Add SPEC7: Seeding pseudo-random number generation #180

stefanv · 2023-04-19T18:24:28Z

tupui

That's a good idea to try to uniformize all that 👍

(I suppose you meant SPEC and not NEP.)

tupui · 2023-04-19T18:31:38Z

spec-0007/index.md

+1. Because `np.random.seed` is so often used in practice, no seed means
+   using the global `RandomState` object, `np.random.mtrand._rand`.
+2. (Option a) When a seed is provided, a `RandomState` object is initialized with that seed.
+3. (Option b) When a seed is provided, a `Generator` object is initialized with that seed.
+4. If an instance of `RandomState` is provided, it is used as-is.
+5. If an instance of `Generator` is provided, it is used as-is.


This is describing the current state in some libraries. But is it where we want to see this 10 years from now?

I am personally against any global state and advertising of any "legacy" behaviours.

I also feel we may want to think about a new keyword argument instead, that adopts recommended best practices instead.

I am not sure I see how that could help.

If you add a rng to a function which has seed or random_state we don't avoid raising some warning about deprecation, etc.

The big problem with random_state is that it allows for None, which then grabs global state. So, that will always conflict with an rng=None kwarg.

To me, the ideal API (using todays tool at least) would be that random_state=None would give you np.random.default_rng().

There is also the crazy thought, which I kind of like, from @ilayn: do not accept integers, only a Generator (or other object). Point being, you must provide a RNG if you want any reproducibility.

I don't think we can do that, though, because it would be a backward incompatible change?

Accepting only Generator objects could work, but we still have to deal with None.

Both integer and global state behaviour are BC issues yep.

It would be interesting to see how in real life Generator was painful to move to, taking into account a large sample of projects, folks, etc.

i.e. sometimes I feel like we are concerning ourselves too much about BC while for users it might be super easy and accepted to make the change. It's mostly a communication issue to me. Always taking my backend example, but there they do break (intentionally or not) production code like all the time. There are complains yep, but it's mostly ok and the ball is rolling and these projects are loved and praised (FastAPI is known for doing this often and seen as THE thing.)

Yes, and don't expect the same favors from commercial code. It's shackles that we choose to put on, sometimes at great time cost to (oftentimes volunteer) developers.

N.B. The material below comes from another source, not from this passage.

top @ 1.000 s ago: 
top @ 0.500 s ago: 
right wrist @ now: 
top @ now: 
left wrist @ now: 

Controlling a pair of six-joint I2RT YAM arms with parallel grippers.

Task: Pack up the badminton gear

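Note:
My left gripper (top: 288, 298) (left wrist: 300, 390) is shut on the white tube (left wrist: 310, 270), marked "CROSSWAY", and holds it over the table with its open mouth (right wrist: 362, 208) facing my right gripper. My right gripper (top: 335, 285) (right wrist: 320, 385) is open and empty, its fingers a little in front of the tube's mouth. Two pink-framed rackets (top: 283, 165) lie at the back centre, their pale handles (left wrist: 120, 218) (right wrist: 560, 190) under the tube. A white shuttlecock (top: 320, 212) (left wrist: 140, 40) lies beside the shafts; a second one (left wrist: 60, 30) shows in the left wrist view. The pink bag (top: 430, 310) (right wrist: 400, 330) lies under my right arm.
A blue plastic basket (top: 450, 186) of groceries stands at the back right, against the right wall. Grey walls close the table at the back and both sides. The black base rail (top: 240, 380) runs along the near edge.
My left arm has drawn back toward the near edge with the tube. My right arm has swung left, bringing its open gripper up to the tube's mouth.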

rkern · 2023-04-19T19:18:06Z

The big problem with random_state is that it allows for None, which then grabs global state. So, that will always conflict with an rng=None kwarg.

There's a deprecation strategy that can work to migrate from random_state to rng, if one wants that. Functions will (for a time) take random_state and rng arguments. Have a check_rng(rng=None, random_state=None) function that will return a Generator given its arguments that function authors can use. You can change the behavior over time, with DeprecationWarnings. So on the first release, if rng=None, then it looks at random_state and start issuing DeprecationWarnings, but otherwise using the same semantics as check_random_state(random_state) (but taking out the BitGenerator of the resulting RandomState and wrapping it in a Generator instead). Then when you enforce the deprecations, you can migrate to just returning default_rng(rng) and start raise informative errors if something other than None is passed to random_state, then eventually you can drop the random_state= argument entirely.

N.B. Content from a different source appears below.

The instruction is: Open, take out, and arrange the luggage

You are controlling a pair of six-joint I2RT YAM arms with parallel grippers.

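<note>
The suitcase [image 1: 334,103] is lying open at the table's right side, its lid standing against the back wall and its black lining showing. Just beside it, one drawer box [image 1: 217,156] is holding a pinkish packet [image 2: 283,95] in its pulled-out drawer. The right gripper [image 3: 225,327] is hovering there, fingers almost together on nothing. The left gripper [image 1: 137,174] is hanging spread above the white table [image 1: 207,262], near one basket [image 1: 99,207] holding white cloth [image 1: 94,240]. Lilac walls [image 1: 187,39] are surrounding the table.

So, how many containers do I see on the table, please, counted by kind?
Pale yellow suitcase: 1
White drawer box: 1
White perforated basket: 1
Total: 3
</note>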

stefanv · 2023-04-20T04:15:06Z

There's a deprecation strategy that can work to migrate from random_state to rng

To make sure I understand, this will change the return values of functions (rng=None, random_seed=None) over time (i.e., violate the Hinsen principle), but we can choose how long that time period is.

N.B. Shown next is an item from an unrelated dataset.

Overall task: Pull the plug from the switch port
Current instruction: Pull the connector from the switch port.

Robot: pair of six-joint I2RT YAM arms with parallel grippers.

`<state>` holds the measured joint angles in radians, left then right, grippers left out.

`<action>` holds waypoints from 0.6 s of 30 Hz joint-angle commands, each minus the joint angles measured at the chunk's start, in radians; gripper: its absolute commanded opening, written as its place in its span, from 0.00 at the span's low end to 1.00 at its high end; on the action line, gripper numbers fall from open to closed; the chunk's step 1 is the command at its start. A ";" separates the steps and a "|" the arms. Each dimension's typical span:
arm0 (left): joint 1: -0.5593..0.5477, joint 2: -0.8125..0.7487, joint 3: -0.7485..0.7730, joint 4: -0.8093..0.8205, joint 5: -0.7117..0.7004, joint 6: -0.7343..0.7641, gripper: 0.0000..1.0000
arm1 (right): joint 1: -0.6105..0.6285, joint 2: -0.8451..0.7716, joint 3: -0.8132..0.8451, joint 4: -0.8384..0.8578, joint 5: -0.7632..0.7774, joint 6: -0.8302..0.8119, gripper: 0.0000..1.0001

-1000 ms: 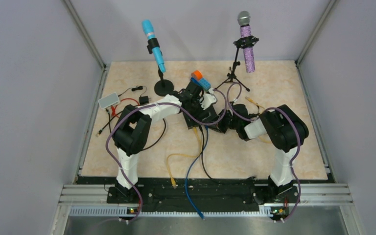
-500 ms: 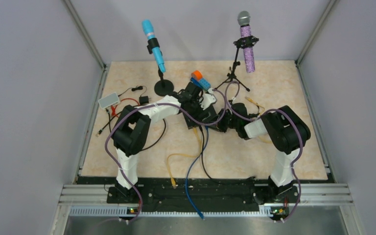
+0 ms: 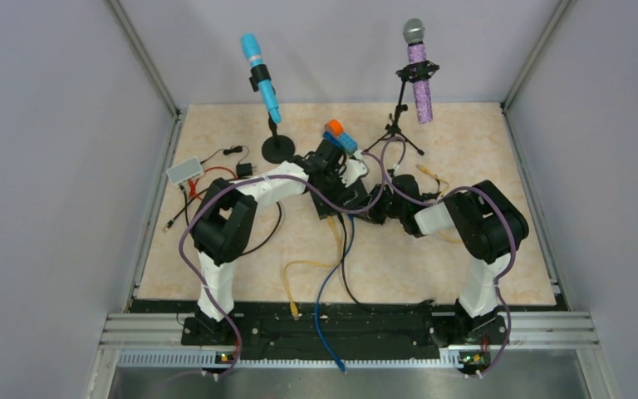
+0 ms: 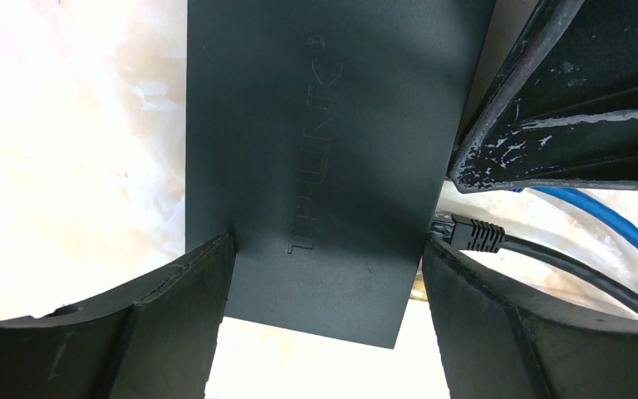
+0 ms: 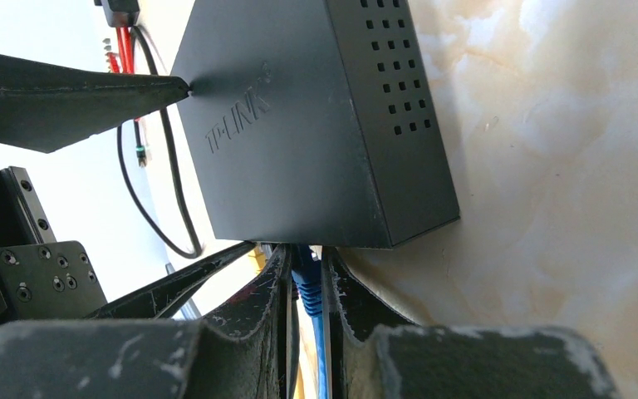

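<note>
Centre of the marbled surface, grey walls around: left gripper, spread wide, clamped the black switch; right gripper, nearly closed, pinched the blue plug at its switch port.

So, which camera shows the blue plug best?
The right wrist view: the blue plug sits pinched in the right claw at the black box. The left wrist view shows only its cable; the top view hides it.
</note>
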<state>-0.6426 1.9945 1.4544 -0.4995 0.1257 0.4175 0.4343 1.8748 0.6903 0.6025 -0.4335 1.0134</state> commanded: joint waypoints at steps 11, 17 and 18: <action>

rkern · 2023-04-20T04:37:10Z

Yes, it's a deprecation strategy, not a backwards-compatibility-preserving strategy.

rgommers · 2023-04-25T17:20:59Z

@stefanv thanks for starting to summarize that long and complex discussion!

Specifically, behavior will change over a long period of time in the case where no seed is specified

Can you please elaborate on this? It's not all that obvious, because when you're not seeding the first intuition I'd have is "I am not expecting specific results, only random numbers with a given distribution". Since you're kinda steering towards a large amount of churn due to changing names here, I think it's important to be specific under what circumstances there is a backwards compatibility impact.

I guess the point here is:

the user may be seeding elsewhere with np.random.seed(a_number),
and not threading the state for that seed through to this API call,
and executing without multiprocessing or a similar parallel mechanism,
hence was relying implicitly on the global state controlling by seeding,
this global state is now no longer determining the exact random numbers to the unseeded API call,
hence the numerical result returned by that API call changes,

And then there's the question whether this scenarios matter. It may impact exact reproducibility of some scientific result. However that reproducibility was only ever guaranteed when using the same version of the same libraries on the same hardware.

I'd suggest finding the most compelling scenario here, that makes it as easy as possible to say that that's not acceptable, and hence we must change from random_state to rng.

rkern · 2023-04-25T19:22:50Z

The deprecation strategy I outlined does imply a change in semantics of the affected functions above and beyond the change in the precise numbers that come out of them. There are plenty of programs (using scipy and sklearn components that use check_random_state()) that rely on controlling the output deterministically (for the same program, same builds, same environment, not across versions or builds) by calling np.random.seed(seed) once at the top rather than explicitly threading through a RandomState. Following that deprecation, those programs won't be able to be made deterministic anymore without some (small) rewriting.

stefanv · 2023-04-25T19:44:56Z

Following that deprecation, those programs won't be able to be made deterministic anymore without some (small) rewriting.

Right, and my take was that this is a desired outcome from our perspective.

stefanv · 2023-04-25T19:47:39Z

And then there's the question whether this scenarios matter.

By far the most common use of seeding is to fix test suites. Most of those will keep running as-is. The failures that arise will be legitimate failures, and could be fixed by playing with the seed, or by making the underlying code more robust.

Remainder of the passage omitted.